Wzdłuż Korytarza Philadelphia nikt nie bawił się w takie subtelności. Izraelczycy wyburzyli całe dzielnice palestyńskiego miasta Rafah, żeby utrudnić budowę i zmusić przemytników do wydłużenia tuneli. Egipcjanie wbijają stalowe szyny, leją beton, wodę morską a nawet odchody, żeby w jakikolwiek sposób zablokować przejścia.
Zespoły naukowców i ekspertów od lat próbują znaleźć skuteczne sposoby na walkę z tunelami i ich budowniczymi. Okruchy informacji na temat tej tajnej wojny od czasu do czasu przedostają się do prasy. Wiadomo, że koszty badań nad nowymi technologiami pochłaniają setki milionów dolarów.
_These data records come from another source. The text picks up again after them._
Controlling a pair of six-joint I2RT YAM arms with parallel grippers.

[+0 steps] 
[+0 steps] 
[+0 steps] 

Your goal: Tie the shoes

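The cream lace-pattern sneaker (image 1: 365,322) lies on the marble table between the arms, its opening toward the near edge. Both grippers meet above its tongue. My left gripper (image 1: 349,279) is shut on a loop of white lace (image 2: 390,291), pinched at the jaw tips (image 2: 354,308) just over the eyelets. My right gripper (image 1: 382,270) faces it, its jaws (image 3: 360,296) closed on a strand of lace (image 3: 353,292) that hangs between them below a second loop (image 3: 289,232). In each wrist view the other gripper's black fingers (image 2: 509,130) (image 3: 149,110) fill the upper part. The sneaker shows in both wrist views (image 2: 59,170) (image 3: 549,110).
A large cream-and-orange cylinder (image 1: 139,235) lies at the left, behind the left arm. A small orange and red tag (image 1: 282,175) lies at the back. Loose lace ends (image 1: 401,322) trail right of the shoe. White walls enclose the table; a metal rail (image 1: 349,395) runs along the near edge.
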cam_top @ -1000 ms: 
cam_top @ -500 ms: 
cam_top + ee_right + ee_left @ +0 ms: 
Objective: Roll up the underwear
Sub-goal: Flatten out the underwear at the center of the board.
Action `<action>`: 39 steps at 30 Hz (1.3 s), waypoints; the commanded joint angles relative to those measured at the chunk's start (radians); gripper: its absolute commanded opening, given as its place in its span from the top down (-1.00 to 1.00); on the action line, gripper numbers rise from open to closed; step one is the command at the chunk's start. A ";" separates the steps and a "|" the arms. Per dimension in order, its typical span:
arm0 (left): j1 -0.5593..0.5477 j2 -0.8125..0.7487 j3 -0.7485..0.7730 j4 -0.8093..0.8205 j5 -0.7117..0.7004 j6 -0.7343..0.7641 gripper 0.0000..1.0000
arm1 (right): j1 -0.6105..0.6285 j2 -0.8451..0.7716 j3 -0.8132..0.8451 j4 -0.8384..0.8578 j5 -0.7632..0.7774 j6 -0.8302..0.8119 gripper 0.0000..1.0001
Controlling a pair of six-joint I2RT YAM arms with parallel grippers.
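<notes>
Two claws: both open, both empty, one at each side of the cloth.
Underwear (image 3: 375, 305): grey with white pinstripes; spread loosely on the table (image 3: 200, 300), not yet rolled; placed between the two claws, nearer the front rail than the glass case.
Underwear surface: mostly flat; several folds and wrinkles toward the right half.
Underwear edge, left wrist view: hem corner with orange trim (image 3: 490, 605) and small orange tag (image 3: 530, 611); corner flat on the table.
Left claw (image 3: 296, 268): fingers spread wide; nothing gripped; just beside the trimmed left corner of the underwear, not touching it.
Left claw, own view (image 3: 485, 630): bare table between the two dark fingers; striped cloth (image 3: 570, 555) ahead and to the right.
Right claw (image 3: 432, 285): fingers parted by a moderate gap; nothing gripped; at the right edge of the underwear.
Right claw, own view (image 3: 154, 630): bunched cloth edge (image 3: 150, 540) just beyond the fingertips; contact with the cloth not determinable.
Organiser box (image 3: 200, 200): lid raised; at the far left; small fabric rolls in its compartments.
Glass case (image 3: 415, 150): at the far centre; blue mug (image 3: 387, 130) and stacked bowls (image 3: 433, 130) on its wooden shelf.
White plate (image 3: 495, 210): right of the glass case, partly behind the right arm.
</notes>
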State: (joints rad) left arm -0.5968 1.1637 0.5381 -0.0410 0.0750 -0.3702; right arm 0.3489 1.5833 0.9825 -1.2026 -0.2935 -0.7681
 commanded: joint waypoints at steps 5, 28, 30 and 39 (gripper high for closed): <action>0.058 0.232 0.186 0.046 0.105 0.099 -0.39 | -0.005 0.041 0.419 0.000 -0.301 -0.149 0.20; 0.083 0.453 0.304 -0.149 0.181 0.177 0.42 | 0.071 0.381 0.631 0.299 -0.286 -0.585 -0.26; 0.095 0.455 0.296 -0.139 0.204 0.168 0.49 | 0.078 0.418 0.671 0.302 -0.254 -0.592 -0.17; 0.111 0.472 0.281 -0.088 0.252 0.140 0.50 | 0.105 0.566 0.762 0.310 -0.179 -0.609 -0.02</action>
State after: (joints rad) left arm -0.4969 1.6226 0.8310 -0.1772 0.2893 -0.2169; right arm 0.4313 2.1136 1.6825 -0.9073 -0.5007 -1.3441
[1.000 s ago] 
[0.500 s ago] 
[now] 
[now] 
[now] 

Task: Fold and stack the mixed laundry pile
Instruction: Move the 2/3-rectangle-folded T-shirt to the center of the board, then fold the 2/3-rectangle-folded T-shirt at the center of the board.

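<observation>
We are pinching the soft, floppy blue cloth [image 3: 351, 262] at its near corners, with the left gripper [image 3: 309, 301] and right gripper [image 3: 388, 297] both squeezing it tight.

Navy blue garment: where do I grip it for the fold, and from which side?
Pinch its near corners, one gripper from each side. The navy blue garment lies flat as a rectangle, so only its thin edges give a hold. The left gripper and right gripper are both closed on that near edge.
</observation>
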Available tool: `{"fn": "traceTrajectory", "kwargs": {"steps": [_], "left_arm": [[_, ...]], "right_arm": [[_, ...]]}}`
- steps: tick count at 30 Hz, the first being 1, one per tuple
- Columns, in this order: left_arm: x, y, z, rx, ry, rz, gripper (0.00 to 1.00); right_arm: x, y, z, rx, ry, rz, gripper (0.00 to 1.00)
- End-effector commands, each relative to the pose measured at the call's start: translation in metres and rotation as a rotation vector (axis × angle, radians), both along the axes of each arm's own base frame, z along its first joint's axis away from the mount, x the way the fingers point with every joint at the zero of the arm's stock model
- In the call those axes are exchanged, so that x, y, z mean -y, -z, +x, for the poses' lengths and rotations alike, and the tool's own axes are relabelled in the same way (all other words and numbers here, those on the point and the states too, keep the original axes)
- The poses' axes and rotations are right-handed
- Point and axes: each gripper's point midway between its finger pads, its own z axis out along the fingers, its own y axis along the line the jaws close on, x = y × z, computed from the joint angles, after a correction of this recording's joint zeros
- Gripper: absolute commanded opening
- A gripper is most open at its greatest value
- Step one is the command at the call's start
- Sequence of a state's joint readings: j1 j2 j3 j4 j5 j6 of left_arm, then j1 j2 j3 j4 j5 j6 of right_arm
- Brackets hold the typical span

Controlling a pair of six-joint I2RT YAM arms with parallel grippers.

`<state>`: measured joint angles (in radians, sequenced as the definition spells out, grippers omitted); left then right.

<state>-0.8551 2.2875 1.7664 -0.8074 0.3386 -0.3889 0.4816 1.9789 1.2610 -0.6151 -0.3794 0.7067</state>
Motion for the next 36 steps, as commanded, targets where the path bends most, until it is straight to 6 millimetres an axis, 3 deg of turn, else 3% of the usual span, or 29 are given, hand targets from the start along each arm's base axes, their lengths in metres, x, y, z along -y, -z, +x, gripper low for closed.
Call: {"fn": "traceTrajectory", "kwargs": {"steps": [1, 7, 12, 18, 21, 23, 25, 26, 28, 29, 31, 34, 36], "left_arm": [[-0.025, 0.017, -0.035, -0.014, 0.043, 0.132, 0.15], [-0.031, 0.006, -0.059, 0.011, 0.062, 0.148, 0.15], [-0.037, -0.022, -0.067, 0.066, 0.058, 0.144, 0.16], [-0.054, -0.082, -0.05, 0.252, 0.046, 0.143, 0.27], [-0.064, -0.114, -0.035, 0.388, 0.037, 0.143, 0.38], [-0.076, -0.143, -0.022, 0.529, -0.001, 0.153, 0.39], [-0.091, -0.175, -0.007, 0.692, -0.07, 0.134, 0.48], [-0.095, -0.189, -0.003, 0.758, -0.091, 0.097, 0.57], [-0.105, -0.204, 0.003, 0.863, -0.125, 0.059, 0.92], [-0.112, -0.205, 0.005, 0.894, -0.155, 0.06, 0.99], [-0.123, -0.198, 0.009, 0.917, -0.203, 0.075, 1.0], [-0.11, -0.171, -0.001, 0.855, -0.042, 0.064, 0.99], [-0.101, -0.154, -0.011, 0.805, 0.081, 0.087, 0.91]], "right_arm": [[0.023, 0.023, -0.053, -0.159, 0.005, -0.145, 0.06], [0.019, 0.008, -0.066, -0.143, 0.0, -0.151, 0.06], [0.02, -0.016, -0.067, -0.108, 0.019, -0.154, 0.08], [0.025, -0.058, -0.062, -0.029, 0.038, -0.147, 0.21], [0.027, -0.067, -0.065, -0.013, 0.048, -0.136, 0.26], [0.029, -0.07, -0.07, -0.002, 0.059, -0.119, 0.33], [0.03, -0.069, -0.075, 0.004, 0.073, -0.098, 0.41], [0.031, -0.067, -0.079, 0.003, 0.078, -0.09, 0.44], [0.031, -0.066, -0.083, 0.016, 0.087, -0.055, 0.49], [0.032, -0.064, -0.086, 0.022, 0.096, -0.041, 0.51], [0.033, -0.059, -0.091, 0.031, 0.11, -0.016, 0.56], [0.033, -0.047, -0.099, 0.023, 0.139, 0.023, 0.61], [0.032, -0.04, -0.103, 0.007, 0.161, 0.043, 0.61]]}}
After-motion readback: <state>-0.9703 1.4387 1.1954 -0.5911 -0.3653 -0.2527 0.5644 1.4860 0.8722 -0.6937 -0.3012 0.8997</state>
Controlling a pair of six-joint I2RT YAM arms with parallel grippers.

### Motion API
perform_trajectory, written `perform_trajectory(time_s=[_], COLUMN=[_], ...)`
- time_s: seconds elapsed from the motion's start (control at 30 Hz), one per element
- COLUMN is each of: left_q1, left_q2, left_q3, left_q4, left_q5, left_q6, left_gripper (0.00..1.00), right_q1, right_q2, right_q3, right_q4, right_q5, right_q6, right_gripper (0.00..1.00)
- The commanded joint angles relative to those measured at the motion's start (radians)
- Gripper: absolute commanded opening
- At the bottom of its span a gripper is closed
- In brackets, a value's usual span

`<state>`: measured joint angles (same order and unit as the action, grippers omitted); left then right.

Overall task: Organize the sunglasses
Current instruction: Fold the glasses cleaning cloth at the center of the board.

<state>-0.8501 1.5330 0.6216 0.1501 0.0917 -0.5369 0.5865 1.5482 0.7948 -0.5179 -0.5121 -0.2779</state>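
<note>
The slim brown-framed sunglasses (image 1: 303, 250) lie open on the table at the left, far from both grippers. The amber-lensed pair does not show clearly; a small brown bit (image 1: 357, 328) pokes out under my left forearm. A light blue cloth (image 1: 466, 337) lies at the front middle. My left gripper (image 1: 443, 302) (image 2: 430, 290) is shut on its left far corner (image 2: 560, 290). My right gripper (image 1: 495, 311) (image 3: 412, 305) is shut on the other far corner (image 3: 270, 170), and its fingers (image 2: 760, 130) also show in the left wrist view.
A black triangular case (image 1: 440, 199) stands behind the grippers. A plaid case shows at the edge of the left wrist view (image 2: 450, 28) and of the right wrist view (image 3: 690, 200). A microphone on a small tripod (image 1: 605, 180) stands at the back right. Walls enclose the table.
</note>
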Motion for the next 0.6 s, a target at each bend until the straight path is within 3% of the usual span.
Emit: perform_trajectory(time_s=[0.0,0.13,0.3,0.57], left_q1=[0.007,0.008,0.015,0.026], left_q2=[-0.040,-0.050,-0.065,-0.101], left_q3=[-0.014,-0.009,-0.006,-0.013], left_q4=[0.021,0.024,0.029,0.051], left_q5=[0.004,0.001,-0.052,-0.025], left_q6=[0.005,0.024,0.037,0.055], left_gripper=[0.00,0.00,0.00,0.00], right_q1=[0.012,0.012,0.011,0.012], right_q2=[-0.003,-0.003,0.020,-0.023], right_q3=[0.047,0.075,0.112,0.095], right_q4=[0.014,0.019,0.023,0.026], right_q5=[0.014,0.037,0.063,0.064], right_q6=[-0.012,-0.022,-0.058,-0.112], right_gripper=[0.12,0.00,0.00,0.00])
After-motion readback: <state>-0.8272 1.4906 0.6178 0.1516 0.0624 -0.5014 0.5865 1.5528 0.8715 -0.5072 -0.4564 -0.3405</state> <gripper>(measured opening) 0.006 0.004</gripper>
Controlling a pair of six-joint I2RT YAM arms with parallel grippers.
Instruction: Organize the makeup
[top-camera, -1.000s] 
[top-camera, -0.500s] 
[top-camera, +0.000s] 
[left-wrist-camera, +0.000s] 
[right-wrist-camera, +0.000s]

Sejsmologowie, geologowie, akustycy i fizycy pracują nad wykrywaniem tuneli, a elektronicy i mechanicy budują roboty, które wejdą do podziemnych, często zaminowanych korytarzy zamiast żołnierzy. Jak na razie prymitywne metody kopaczy w połączeniu z brutalną siłą ton materiałów wybuchowych mają przewagę.